Your job is to print the listing exactly.

■ Available data
========================================================================
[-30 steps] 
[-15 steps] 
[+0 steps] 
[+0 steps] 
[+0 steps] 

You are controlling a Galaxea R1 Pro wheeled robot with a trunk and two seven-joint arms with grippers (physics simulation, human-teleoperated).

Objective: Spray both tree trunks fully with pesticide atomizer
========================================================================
■ Result for this task
[-30 steps] 
[-15 steps] 
[+0 steps] 
[+0 steps] 
[+0 steps] 

You are controlling a Galaxea R1 Pro wheeled robot with a trunk and two seven-joint arms with grippers (physics simulation, human-teleoperated).

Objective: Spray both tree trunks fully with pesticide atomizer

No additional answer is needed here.